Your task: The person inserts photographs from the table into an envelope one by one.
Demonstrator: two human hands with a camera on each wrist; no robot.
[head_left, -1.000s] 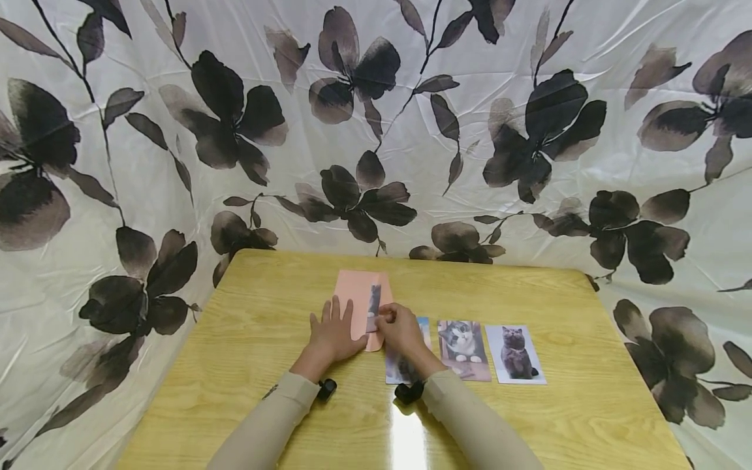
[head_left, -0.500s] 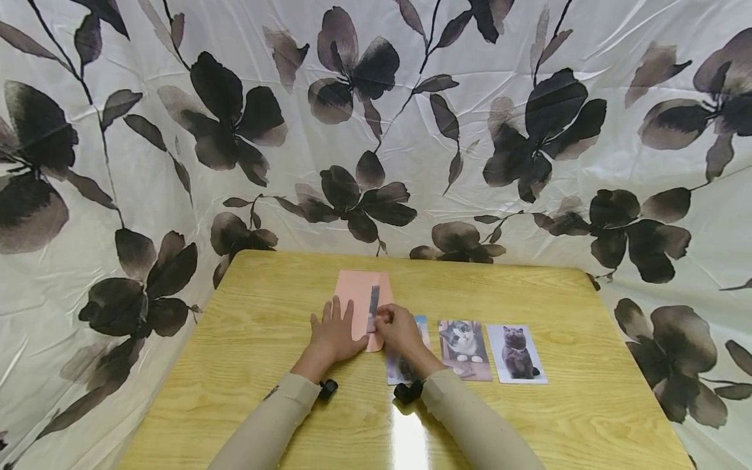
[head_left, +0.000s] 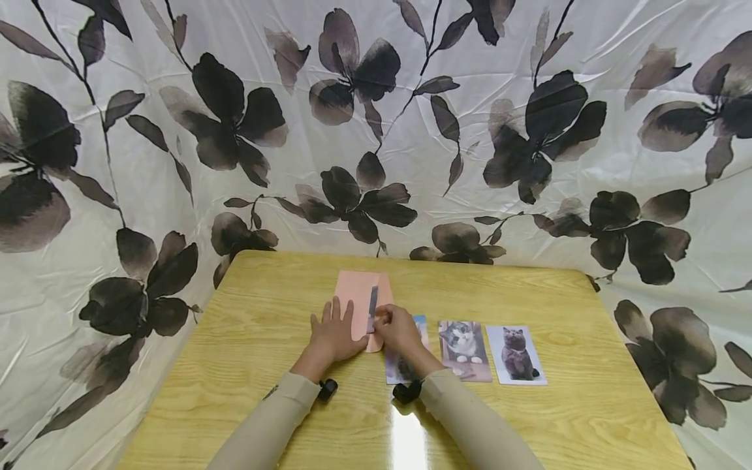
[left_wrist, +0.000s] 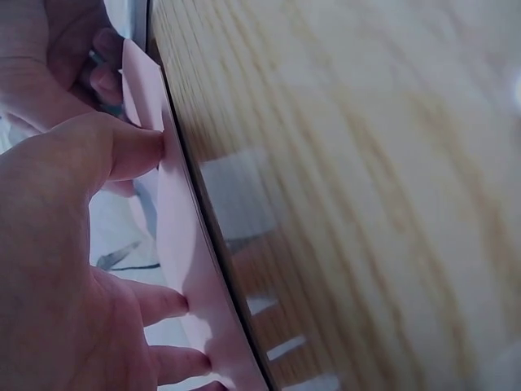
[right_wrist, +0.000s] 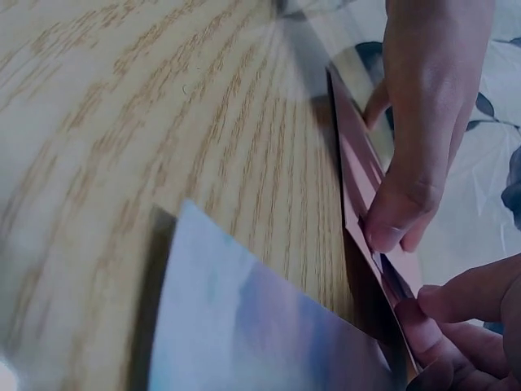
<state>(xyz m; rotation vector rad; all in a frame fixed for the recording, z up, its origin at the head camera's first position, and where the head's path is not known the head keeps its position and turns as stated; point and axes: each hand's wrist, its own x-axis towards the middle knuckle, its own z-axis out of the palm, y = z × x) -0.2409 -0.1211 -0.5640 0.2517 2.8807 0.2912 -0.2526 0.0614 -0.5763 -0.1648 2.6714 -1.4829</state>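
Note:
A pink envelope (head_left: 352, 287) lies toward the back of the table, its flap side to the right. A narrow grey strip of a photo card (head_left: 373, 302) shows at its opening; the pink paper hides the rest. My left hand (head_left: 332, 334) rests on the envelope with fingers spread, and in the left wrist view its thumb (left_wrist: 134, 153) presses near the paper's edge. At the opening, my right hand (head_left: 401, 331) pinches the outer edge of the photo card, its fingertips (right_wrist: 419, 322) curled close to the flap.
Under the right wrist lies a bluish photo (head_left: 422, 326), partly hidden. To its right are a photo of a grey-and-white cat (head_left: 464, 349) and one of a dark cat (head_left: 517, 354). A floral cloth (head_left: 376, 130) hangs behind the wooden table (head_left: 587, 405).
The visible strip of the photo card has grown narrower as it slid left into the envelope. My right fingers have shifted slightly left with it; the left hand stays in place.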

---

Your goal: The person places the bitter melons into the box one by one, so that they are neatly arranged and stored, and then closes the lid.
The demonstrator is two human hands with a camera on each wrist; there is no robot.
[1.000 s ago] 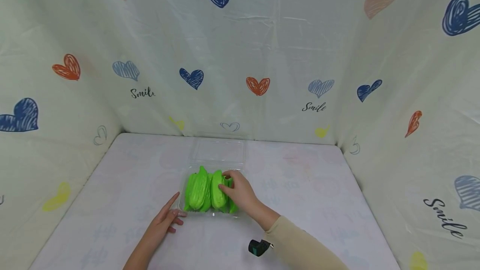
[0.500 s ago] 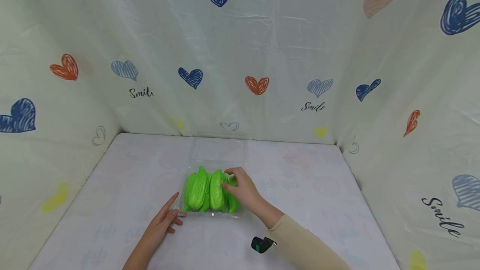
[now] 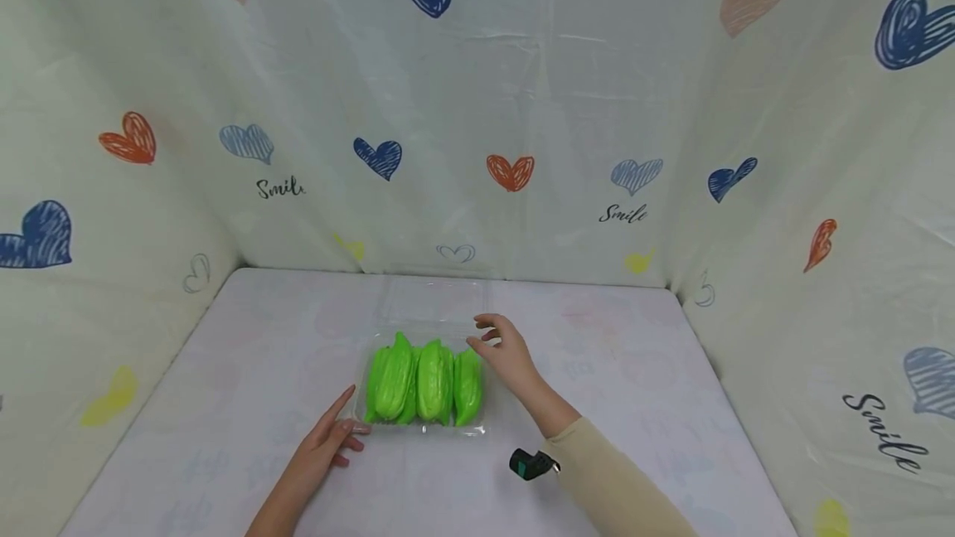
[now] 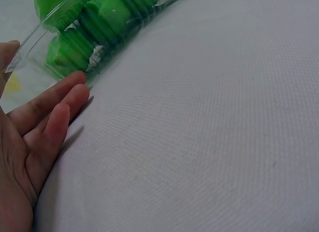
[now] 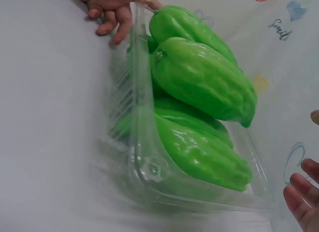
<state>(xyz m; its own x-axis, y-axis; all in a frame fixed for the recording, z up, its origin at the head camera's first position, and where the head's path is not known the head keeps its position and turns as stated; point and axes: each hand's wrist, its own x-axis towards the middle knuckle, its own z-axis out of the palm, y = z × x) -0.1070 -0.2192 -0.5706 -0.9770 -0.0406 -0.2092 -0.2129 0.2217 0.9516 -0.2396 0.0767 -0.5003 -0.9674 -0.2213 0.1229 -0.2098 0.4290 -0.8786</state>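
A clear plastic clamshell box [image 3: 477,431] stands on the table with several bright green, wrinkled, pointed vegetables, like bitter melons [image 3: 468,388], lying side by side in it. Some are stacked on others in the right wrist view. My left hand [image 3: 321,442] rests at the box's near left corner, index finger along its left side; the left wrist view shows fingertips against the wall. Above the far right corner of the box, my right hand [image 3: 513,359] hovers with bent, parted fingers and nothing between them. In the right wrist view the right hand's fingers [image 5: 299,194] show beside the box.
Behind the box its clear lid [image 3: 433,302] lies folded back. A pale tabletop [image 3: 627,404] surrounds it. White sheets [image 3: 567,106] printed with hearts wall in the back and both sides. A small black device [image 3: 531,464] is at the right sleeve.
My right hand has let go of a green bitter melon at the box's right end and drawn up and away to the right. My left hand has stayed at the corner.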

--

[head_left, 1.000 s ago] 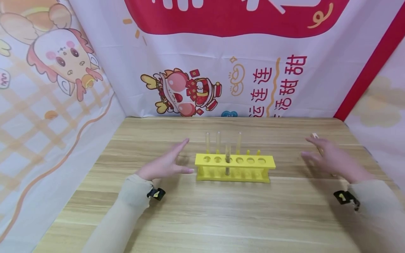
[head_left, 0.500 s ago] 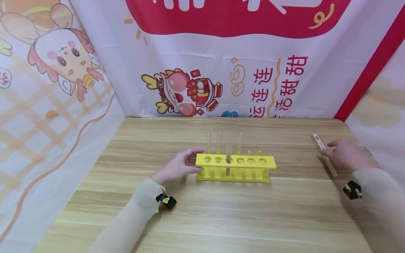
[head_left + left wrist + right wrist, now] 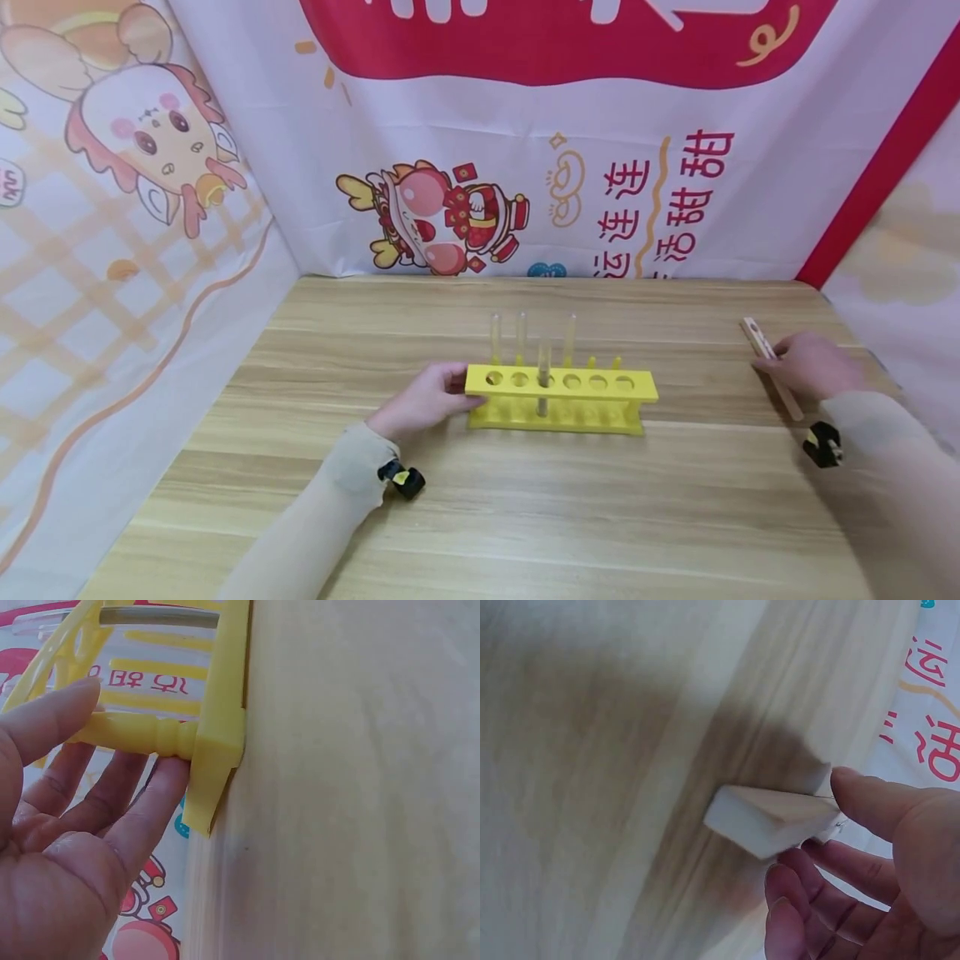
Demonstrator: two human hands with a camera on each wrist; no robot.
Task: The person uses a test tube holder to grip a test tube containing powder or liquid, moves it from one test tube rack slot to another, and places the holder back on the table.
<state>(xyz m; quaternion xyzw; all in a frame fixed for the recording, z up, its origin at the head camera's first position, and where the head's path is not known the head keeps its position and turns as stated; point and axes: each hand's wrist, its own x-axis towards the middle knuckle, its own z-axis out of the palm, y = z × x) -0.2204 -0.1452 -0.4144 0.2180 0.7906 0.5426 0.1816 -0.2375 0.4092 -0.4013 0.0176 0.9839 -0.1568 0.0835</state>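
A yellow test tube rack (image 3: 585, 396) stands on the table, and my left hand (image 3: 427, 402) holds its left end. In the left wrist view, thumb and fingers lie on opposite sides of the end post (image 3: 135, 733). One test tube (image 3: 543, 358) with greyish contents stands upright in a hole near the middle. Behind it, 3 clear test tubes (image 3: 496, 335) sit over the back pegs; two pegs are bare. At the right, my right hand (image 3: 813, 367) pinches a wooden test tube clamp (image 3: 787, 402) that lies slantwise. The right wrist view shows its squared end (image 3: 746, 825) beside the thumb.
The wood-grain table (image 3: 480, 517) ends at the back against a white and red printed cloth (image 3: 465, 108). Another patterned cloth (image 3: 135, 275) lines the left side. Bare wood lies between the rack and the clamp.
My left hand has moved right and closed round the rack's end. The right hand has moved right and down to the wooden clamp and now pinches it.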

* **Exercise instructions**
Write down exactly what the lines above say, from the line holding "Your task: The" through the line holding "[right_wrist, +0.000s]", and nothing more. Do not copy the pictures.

* **Task solution**
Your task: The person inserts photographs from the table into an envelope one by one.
Demonstrator: two human hands with a camera on each wrist; no robot.
[head_left, -1.000s] 
[head_left, -0.500s] 
[head_left, +0.000s] 
[left_wrist, +0.000s] 
[right_wrist, +0.000s] 

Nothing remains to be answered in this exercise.